Your task ::
Exactly the lines starting at the line containing "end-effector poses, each" and ending at the line containing "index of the" are to be written out from the listing below, both included.

Collected data ::
________________________

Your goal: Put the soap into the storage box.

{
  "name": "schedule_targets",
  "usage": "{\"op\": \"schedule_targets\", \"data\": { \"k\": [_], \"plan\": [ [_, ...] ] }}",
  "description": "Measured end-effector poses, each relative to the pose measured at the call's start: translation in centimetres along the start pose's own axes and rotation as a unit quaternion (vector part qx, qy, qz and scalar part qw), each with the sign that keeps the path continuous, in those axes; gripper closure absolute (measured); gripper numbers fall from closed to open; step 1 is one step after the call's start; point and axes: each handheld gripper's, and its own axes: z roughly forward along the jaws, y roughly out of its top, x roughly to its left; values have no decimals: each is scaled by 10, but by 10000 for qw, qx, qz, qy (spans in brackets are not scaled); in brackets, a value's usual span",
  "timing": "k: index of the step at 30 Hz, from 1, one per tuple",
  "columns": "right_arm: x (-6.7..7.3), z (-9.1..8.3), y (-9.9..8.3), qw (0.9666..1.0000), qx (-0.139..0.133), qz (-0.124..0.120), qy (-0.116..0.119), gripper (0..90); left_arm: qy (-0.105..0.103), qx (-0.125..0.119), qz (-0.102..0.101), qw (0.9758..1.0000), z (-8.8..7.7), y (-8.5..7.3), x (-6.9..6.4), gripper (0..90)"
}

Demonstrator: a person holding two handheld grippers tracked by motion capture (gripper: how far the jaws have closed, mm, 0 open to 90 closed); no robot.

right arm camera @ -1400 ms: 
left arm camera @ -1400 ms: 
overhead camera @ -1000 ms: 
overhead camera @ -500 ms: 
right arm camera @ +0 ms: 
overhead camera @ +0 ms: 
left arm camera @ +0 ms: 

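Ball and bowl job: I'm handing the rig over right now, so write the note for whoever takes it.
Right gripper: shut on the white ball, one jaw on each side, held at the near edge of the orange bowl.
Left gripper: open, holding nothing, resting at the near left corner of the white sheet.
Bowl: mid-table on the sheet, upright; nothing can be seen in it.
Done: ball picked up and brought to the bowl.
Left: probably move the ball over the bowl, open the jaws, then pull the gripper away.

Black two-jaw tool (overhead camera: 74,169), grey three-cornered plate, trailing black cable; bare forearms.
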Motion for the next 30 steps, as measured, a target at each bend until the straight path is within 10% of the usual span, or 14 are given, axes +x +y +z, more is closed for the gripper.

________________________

Output for this exercise ::
  "description": "Measured end-effector poses, each relative to the pose measured at the call's start: translation in centimetres along the start pose's own axes and rotation as a unit quaternion (vector part qx, qy, qz and scalar part qw), each with the sign that keeps the path continuous, in those axes; gripper closure absolute (measured); gripper numbers fall from closed to open; step 1 is one step after the call's start; point and axes: each handheld gripper's, and its own axes: z roughly forward along the jaws, y roughly out of its top, x roughly to its left; values have no decimals: each is scaled by 10, but by 10000 for qw, qx, qz, qy (spans in brackets are not scaled); in brackets, a value's usual span",
  "timing": "k: index of the step at 30 Hz, from 1, one per tuple",

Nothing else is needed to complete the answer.